Notably, of the 146 locations, 65 of them are located within the Greater London area. This reflects the demand for affordable hotel rooms not just in prime central areas such as Liverpool Street, Covent Garden, Old Street and Tower Hill but London suburbs such as Hornchurch, Ruislip and Morden. Travelodge is already the largest hotel brand in the Capital with 43 hotels and 5,958 rooms.
In addition to the focus on London, the new target list also supports the growing Staycation trend and four new locations have been added in the Lake District as well coastal destinations such as Hove, Peterhead and Newhaven.

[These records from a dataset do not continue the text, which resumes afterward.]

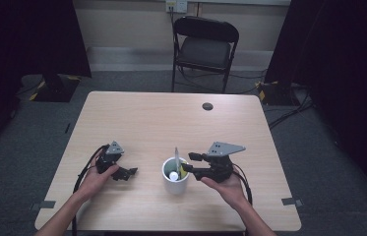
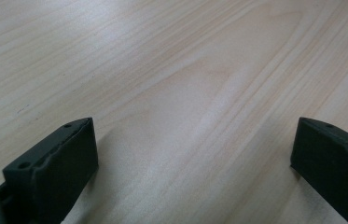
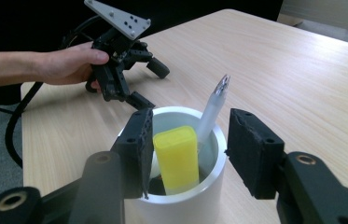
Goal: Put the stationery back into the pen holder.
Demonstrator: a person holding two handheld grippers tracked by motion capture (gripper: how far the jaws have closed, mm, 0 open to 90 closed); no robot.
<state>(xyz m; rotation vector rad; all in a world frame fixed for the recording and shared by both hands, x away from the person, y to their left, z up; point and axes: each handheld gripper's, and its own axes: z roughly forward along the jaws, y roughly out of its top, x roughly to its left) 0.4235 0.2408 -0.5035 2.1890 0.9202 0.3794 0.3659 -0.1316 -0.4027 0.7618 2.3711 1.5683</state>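
From above, the right gripper hovers at the white cup; its own view reveals parted jaws flanking, untouching, a yellow marker inside. The left gripper rests wide open on the table.

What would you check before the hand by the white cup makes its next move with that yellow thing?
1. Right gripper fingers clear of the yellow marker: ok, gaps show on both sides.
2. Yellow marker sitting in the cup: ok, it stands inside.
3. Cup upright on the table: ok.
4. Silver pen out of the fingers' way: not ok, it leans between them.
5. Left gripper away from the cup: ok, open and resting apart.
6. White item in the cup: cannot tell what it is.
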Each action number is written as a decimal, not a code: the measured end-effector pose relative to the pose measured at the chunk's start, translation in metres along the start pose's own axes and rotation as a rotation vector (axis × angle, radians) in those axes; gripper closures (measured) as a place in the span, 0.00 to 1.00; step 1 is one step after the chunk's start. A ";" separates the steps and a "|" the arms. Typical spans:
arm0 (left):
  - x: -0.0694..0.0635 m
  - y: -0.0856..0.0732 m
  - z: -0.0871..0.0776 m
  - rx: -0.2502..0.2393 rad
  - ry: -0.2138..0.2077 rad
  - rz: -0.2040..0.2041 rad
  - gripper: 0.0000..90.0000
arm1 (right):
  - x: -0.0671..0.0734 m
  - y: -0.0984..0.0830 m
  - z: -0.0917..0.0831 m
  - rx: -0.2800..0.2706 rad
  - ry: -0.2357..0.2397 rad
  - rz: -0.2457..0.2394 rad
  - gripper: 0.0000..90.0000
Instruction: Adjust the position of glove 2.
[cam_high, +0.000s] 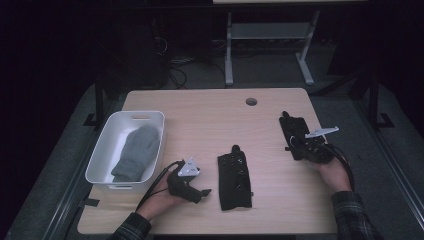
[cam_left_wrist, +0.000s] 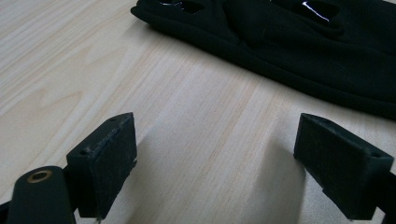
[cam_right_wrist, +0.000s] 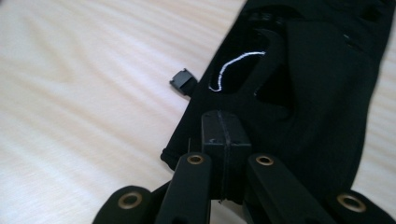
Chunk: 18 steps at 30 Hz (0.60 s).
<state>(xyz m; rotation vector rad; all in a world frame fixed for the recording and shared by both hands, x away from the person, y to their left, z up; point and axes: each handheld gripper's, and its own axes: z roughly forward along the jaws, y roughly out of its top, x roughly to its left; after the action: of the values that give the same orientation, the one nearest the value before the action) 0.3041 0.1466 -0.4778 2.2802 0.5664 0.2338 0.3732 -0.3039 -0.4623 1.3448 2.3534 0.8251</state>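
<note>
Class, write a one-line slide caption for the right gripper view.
Right gripper, jaws shut, resting over a black glove on the wooden table.

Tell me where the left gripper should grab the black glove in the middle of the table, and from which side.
Probably the cuff edge nearest the left gripper. The black glove lies flat and limp on the table, so a low approach from its left side, with the open fingers straddling the thin hem, looks easiest. The middle offers only flat cloth to pinch.

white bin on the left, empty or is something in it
Not empty. The white bin holds a grey mitten lying flat on its bottom, as the high view shows. Both black gloves lie out on the table.
</note>
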 end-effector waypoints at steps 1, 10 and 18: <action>0.000 0.000 0.000 0.000 0.000 0.000 0.13 | 0.004 -0.001 -0.001 0.003 0.009 -0.005 1.00; 0.000 0.000 0.000 -0.002 0.001 0.000 0.14 | 0.039 -0.003 -0.004 0.029 0.092 -0.070 1.00; 0.000 0.000 0.000 -0.003 0.001 0.001 0.14 | 0.065 -0.010 -0.011 0.036 0.151 -0.122 1.00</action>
<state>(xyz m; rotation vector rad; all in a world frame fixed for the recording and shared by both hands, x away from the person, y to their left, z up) 0.3041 0.1466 -0.4780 2.2772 0.5651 0.2359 0.3272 -0.2555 -0.4590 1.1763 2.5479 0.8797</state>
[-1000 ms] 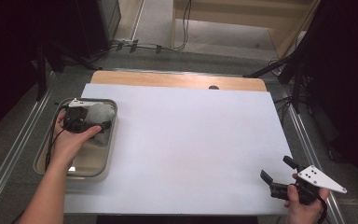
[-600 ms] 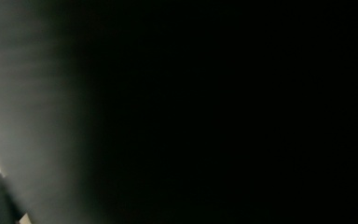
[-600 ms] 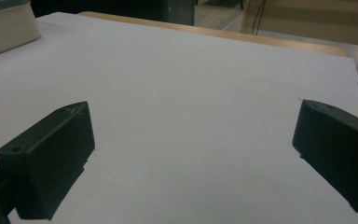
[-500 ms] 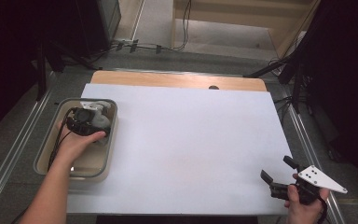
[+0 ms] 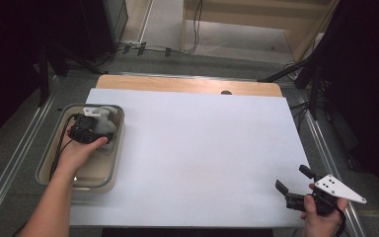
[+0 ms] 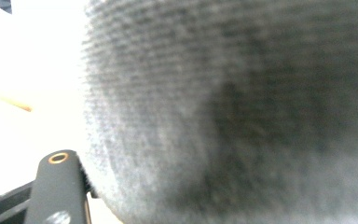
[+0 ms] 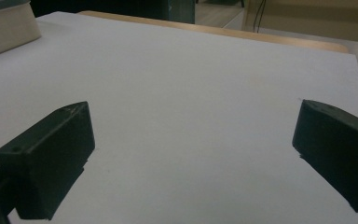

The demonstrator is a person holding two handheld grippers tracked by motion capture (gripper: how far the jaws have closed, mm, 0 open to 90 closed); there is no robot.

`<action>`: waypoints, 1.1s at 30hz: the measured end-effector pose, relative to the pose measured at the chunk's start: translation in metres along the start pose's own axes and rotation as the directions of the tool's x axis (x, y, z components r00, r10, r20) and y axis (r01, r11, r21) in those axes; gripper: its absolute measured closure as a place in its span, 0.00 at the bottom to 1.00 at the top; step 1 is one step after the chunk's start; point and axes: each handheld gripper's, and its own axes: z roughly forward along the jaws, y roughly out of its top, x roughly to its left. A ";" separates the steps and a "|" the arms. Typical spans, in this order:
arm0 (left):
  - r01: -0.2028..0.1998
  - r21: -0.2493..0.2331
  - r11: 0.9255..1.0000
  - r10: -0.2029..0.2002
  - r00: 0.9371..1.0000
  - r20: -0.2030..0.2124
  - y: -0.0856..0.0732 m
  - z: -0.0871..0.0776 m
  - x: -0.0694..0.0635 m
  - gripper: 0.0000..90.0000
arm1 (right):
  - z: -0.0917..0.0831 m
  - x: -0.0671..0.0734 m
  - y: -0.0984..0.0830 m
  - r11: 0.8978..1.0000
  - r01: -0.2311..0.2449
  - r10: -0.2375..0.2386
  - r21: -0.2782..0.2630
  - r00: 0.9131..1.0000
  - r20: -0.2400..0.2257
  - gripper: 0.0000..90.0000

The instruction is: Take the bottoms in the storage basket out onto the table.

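Jaws of the left gripper (image 5: 97, 121) have just been closing around a grey knitted cloth (image 6: 242, 107) in the far end of the bin (image 5: 47, 163) at left; whether they pinch it I cannot tell. A shallow bite could let it slip. The right gripper (image 5: 296, 183) rests spread wide, near right.

Place: looking like a lab recording rig.
Signs: white sheet (image 5: 202, 148) covering a wooden table (image 5: 187, 84) at centre; black curtains (image 5: 365, 74) hanging at both sides; cables (image 5: 143, 48) trailing across the upper floor.
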 end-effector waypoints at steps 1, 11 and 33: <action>0.007 -0.007 1.000 -0.007 1.000 0.011 0.000 -0.002 0.000 0.30 | 0.000 0.000 0.000 1.000 0.002 -0.002 0.001 1.000 0.001 0.00; 0.048 -0.127 0.991 -0.044 0.998 0.034 0.003 -0.023 0.002 0.31 | 0.000 -0.002 0.000 1.000 -0.003 0.003 -0.004 1.000 -0.001 0.00; 0.112 -0.404 0.908 -0.096 0.994 0.060 0.004 -0.079 0.002 0.31 | 0.001 -0.003 -0.001 1.000 -0.006 0.006 -0.006 1.000 -0.003 0.00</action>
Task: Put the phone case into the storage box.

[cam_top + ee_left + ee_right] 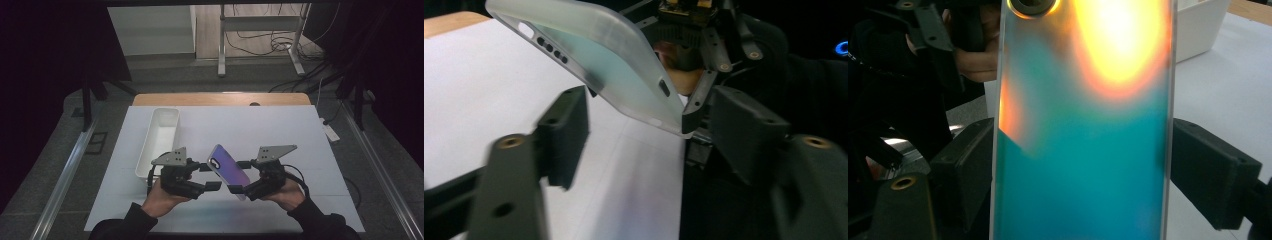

Travelodge outperforms the hospitality sector:

New independent research from Customer Service Benchmarking Ltd. has shown that Travelodge significantly outperforms the hospitality sector.

Customer Benchmarking Ltd. visited every Travelodge hotel across the UK and measured performance against a number of criteria such as warmth, welcome, interest, confidence and value. The scores were then compared to the benchmark standard to see how Travelodge measured up to the competition.

Travelodge’s average score was an outstanding 89.9 per cent compared to a hospitality sector benchmark of just 76.51 per cent. Travelodge achieved over 80 per cent in every category and over 90 per cent in the categories of warmth, knowledge and interest

Travelodge performed better than the hospitality sector against every single measurement, with results in some categories differing by almost 20 percentage points. It also scored significantly higher than its competition in the budget market which, as a whole, failed to score 80 per cent in any category.

Significantly the budget hotel operator achieved far better results than so-called luxury hotels. Three to five star hotels (including Boutique) scored an average of just 74.8 per cent, 15 percentage points less than Travelodge.

Guy Parsons, Travelodge Chief Executive said: “We have always focused on providing good customer service but we wanted to gain a genuine understanding of what customers thought of our product and to obtain feedback to how we compared to the rest of the industry. Customer Service Becncharking Ltd enabled us to measure the emotional experience of our guests rather than just evaluating our processes.

“Performing as well as we did proves that if people choose a budget option it doesn’t mean that they will receive poorer customer service. On the contrary, we are outperforming the more expensive options in the market.”